I don't understand what you mean by "establish simultaneity"--if you're talking about some concept of absolute simultaneity, then as I explained, relativity rejects such a concept. Simultaneity differs for different inertial frame, and no inertial frame is more valid than any other in SR. In the first frame, the event of the tachyon being received (by a station 100 light years from the Earth in this frame, say) happens 10 seconds after the event it is sent from Earth; in the second frame, the event of the tachyon being received at that same station happens 62.5 seconds before the event of the signal being sent from Earth. And in that second frame, every other event with time-coordinate t'=-62.5 is "simultaneous" with the event of the tachyon signal being received at x'=117.5, t'=-62.5.
RandallB said:
In your example SR can only define the causality relationship of that event with one and only one other event t=10 x=100.
First you refer to "event x’=117.5 t’=-62.5" and then you say "SR can only define the causality relationship of that event with one and only one other event t=10 x=100"--when you say "other event", are you imagining that these are two separate events? The event of the tachyon signal being received at the station is a
single event, it just has different coordinates in two different frames; in the first frame it has coordinate (x=100, t=10), and in the second frame it has coordinates (x'=117.5, t'=-62.5).
RandallB said:
Again no, you need to re-read Einstein, there is no such thing as “simultaneous” within a frame – that was his point that events with any space like separation seen as happening at the same time within a single frame still cannot be considered as “simultaneous” by anyone. You’ve been around long enough to know that.
Two events which have the same time-coordinate in that frame are simultaneous in that frame, that's all that simultaneous means.
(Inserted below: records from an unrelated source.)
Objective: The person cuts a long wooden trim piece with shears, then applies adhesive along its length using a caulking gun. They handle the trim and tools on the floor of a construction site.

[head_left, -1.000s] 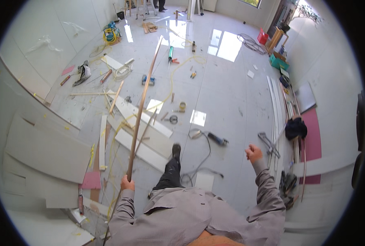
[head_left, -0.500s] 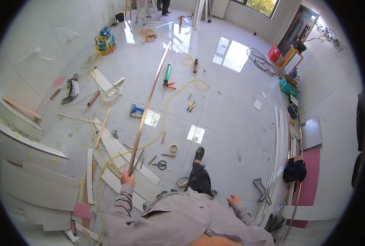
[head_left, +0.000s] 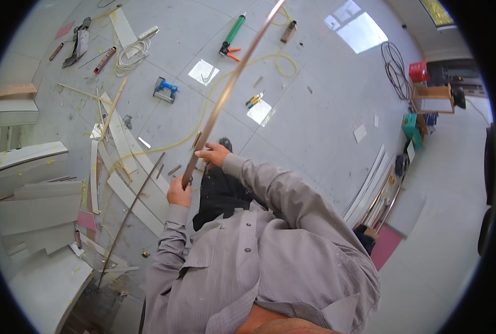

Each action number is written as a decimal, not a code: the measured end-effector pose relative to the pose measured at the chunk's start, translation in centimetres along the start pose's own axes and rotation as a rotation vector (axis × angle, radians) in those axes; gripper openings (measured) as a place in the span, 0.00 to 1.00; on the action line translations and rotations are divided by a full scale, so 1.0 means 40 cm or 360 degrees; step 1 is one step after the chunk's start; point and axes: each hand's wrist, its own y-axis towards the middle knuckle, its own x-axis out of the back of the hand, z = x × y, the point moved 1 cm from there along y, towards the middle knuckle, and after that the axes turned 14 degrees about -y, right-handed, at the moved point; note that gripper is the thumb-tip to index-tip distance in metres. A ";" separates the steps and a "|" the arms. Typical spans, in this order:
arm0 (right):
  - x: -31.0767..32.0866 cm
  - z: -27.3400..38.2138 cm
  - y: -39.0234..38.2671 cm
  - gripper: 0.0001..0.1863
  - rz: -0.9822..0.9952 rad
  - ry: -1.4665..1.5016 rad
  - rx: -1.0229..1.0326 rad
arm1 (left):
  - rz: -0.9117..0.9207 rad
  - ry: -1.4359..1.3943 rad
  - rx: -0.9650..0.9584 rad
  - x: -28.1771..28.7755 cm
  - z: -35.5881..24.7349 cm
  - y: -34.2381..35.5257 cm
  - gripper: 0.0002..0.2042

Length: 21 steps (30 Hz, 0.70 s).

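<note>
A long, thin copper-coloured trim strip [head_left: 232, 82] slants from near my body up past the top edge of the view, so its far end is hidden. My left hand [head_left: 179, 192] is closed round its near end. A little farther along, my right hand [head_left: 214, 155] has its fingers on the same strip, gripping it from the right side. Beyond the strip, on the grey tiled floor, lie a green caulking gun [head_left: 234, 34] with orange handles and yellow-handled pliers [head_left: 254, 100]. A blue nail gun [head_left: 165, 90] rests to the left.
White board offcuts [head_left: 138, 167] and wooden strips are scattered at the left. A yellow hose [head_left: 209, 114] winds across the floor. There is a coiled white cable [head_left: 132, 58] at the far left. Long white strips [head_left: 366, 181] and a teal box [head_left: 412, 131] line the right wall.
My right hand has come across from the right side and taken hold of the strip. The view has turned and tilted down, and my left hand still grips the near end.
</note>
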 end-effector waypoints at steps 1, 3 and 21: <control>0.013 -0.011 0.075 0.28 0.0042 0.0160 -0.0006 | 0.0010 0.0014 0.0025 -0.040 -0.046 0.034 0.17; 0.097 -0.026 0.187 0.19 -0.0007 0.0398 -0.0002 | 0.0082 -0.0005 0.0050 -0.126 -0.057 0.115 0.19; 1.086 0.158 1.171 0.08 -0.0823 0.0565 -0.0082 | -0.0088 0.0343 0.0571 -0.111 0.294 0.238 0.12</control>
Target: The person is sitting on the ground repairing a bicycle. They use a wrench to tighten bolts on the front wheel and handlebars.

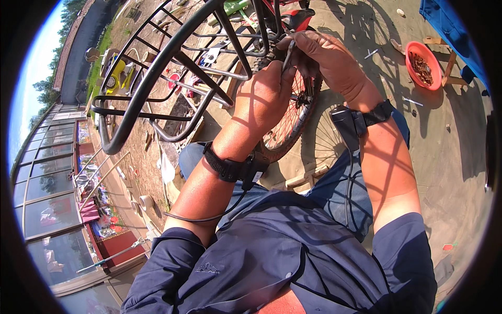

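Note:
Both my hands meet above the top of a bicycle wheel (299, 135) with a knobby black tyre and a red-orange rim. My left hand (264, 93) is closed, thumb upward, on a thin grey metal piece (288, 54); its exact kind does not show. On the upper side, my right hand (329, 58) has its thumb and fingers pinched at the same piece. Its fingertips are partly in shadow and hidden by the thumb. Left of my hands stands a black tubular bicycle rack (137, 118), close to my left wrist. A red bicycle part (298, 20) shows just beyond my fingers.
A red-orange bowl (424, 65) of small brown pieces is at the far right, beside a blue cloth-covered wooden stool (454, 68). Scattered items, among them a yellow object (116, 73), lie on dirt beyond the rack. A glazed wall (49, 178) runs along the left.

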Demonstrator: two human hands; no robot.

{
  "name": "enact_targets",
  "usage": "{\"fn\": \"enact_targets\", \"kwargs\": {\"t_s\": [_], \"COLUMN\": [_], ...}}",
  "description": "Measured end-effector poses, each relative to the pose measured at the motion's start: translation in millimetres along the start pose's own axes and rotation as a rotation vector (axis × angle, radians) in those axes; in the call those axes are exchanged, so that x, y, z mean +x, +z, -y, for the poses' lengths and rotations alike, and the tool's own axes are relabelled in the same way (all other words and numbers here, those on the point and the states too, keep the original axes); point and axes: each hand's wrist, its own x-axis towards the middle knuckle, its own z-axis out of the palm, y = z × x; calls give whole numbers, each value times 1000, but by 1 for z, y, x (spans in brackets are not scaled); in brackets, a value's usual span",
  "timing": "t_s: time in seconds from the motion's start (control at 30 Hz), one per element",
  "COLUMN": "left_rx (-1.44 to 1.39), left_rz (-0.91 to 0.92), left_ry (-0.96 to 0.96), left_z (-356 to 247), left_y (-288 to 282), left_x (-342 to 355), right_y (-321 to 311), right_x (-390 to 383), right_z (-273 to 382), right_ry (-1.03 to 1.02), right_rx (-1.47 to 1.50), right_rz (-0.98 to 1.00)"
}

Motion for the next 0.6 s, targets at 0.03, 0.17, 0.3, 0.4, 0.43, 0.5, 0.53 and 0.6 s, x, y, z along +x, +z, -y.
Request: {"fn": "enact_targets", "kwargs": {"t_s": [0.03, 0.17, 0.3, 0.4, 0.43, 0.5, 0.53, 0.6], "left_rx": [-4, 71, 197, 149, 711, 293, 88, -102], "left_rz": [-14, -131, -429, -485, -335, -349, -349, -334], "left_ry": [20, 163, -89, -29, 358, 167, 69, -158], "left_z": [2, 1, 38, 63, 68, 68, 62, 47], "left_y": [3, -5, 8, 19, 13, 19, 18, 17], "left_x": [3, 6, 16, 36, 43, 47, 50, 51], "right_y": [1, -4, -12, -13, -14, -17, -18, -17], "right_x": [-3, 1, 5, 8, 9, 7, 7, 9], "right_z": [3, -5, -3, -7, -7, -8, -9, -10], "right_ry": [19, -8, -142, -133, -124, -96, -81, -81], "right_rx": [15, 137, 179, 220, 211, 206, 208, 193], "right_rz": [-10, -97, -318, -326, -337, -319, -307, -338]}}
Look at the example of the two lightning strikes at either end of the train, events which definitely have a spacelike separation; in Einstein's thought-experiment, the observer on the embankment defines these events to be simultaneous, while the observer on the train defines them to be non-simultaneous.
RandallB said:
The rest is just not worth commenting on except to say that if there is anything that is FTL such as a Graviton, Higgs Particle or Tachyon
As far as I know, no physicists have suggested that the graviton or the higgs particle would need to move FTL; gravitational effects are only thought to travel at the speed of light, for example.
RandallB said:
it should be obvious they would have to follow rules of physics beyond what know now.
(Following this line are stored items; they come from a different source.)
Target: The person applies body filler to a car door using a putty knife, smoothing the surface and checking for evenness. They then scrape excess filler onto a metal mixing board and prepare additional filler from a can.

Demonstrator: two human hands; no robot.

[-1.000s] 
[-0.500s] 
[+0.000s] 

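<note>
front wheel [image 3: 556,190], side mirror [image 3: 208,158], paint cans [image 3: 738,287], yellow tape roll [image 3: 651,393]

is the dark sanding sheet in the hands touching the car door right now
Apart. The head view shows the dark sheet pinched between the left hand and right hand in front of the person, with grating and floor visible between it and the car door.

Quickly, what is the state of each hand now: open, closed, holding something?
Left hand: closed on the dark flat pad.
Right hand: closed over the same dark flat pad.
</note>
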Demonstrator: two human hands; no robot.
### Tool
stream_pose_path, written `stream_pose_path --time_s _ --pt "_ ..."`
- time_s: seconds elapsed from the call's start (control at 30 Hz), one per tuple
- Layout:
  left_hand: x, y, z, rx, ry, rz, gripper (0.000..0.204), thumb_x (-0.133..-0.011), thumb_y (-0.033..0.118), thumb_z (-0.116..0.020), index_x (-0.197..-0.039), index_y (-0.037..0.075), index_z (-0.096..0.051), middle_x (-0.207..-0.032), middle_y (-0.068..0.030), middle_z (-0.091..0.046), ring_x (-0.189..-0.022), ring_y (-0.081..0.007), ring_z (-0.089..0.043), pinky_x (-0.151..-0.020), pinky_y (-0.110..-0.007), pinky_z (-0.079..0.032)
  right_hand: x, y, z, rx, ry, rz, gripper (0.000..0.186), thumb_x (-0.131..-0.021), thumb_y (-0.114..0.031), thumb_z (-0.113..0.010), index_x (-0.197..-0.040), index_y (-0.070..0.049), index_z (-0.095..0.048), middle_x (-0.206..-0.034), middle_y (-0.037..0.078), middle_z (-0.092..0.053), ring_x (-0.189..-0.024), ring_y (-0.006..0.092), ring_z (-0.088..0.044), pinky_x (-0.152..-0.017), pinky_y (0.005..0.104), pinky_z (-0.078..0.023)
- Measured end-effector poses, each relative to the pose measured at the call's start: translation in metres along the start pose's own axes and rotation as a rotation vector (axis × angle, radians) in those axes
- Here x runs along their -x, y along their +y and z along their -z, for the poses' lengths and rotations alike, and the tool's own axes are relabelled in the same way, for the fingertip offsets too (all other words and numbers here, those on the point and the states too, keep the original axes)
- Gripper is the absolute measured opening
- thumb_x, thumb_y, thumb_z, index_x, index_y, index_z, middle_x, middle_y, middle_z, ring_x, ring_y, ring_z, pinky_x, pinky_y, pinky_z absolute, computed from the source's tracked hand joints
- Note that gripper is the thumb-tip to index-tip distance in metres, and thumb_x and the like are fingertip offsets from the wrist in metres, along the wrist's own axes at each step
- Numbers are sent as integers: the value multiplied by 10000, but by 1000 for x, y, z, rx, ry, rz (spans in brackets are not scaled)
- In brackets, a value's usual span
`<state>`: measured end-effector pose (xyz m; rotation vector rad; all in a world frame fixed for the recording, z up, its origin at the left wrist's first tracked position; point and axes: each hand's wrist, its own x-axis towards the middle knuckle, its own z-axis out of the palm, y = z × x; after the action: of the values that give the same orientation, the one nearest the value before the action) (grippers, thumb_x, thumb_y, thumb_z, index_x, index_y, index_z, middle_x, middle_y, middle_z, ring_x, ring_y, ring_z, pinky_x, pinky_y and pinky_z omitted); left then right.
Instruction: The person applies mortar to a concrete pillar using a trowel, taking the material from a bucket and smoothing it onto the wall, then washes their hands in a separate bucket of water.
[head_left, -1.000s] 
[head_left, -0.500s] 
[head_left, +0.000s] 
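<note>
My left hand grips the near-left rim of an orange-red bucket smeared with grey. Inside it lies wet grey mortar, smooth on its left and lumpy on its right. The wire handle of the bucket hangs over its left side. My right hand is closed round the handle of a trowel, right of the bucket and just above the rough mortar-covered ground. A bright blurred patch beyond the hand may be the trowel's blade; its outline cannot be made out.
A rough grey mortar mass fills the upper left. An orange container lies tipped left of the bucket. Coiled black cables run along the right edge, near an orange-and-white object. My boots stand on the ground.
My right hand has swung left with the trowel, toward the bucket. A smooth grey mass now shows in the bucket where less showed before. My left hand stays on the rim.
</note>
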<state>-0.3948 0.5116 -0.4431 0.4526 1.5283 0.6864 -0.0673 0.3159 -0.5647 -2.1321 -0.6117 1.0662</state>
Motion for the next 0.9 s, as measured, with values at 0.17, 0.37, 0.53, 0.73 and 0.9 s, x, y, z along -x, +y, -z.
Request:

But relativity is more like a symmetry condition about any possible laws of physics, not a set of physical laws in itself. The first postulate says that all laws of physics should obey the same equations in all inertial frames; every time we discover new laws of physics, we can check whether the equations of this new law obey the first postulate. For example, the laws of quantum field theory were found long after 1905, but they do have the property of "Lorentz-symmetry" meaning the equations are unchanged under the Lorentz transform, so they're compatible with relativity. The point about tachyons is that
if the laws governing them are Lorentz-symmetric ones which are compatible with relativity, then if it's possible to use tachyons to send information faster than light, it must also be possible to use tachyons to send information backwards in time. Of course it is also possible that tachyons would obey laws that are not Lorentz-symmetric in which case relativity would be proven wrong, and it is also possible (probably most likely) that the fundamental laws of physics will turn out not to allow FTL information transfer in the first place.